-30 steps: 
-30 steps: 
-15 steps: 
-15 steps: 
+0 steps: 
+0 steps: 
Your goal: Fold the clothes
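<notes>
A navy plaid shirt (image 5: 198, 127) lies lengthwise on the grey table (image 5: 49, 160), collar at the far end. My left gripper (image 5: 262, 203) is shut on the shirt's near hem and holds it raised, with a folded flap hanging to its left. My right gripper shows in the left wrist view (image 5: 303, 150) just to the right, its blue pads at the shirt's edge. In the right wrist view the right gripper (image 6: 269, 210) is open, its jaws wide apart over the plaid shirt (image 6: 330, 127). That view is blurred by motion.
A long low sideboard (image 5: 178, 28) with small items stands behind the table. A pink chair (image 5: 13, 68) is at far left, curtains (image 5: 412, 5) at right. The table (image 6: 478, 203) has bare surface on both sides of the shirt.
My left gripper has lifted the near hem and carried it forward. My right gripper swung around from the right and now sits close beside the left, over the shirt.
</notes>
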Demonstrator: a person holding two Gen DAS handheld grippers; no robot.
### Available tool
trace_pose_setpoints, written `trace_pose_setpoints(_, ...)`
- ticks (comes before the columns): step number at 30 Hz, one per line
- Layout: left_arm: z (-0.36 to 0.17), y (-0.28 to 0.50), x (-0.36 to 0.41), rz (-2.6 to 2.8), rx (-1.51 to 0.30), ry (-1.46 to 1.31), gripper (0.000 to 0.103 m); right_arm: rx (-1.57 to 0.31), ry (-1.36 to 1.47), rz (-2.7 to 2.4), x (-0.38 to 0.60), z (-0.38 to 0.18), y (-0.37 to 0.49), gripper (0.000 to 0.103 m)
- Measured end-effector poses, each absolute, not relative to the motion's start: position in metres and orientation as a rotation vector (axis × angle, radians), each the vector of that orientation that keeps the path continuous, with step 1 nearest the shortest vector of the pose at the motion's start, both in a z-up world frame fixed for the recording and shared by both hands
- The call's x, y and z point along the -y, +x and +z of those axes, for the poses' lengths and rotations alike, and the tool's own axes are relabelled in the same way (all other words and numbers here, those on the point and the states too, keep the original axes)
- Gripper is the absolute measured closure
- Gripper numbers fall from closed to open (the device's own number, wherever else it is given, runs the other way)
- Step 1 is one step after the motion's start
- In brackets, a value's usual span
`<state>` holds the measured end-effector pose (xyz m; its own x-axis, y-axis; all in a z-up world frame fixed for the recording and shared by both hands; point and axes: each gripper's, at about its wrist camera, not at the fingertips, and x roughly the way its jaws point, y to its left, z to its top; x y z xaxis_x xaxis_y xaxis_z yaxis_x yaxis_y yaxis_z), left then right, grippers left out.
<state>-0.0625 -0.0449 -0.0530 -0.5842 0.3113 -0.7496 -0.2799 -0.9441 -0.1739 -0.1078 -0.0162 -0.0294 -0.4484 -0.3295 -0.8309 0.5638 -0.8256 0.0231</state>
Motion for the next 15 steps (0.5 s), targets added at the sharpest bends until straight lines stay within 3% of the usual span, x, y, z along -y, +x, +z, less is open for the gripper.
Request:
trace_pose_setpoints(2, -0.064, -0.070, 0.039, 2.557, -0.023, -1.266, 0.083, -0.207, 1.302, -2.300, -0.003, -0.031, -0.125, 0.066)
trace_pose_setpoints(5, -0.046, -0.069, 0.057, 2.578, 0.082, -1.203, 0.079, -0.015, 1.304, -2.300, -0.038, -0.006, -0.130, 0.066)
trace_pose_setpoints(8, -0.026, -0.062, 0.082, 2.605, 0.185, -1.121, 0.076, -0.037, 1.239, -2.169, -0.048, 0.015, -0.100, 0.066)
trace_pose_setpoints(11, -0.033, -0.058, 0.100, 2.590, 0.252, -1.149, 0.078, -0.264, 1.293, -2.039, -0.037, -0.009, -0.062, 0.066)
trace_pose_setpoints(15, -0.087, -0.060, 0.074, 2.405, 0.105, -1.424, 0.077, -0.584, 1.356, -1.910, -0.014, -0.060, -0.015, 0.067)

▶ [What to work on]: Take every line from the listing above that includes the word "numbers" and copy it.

▶ [Task answer]:
- The call's x, y and z point along the -y, +x and +z of those axes, for the poses' lengths and rotations alike, and the tool's own axes are relabelled in the same way (all other words and numbers here, those on the point and the states too, keep the original axes)
- Gripper numbers fall from closed to open (the device's own number, wherever else it is given, runs the other way)

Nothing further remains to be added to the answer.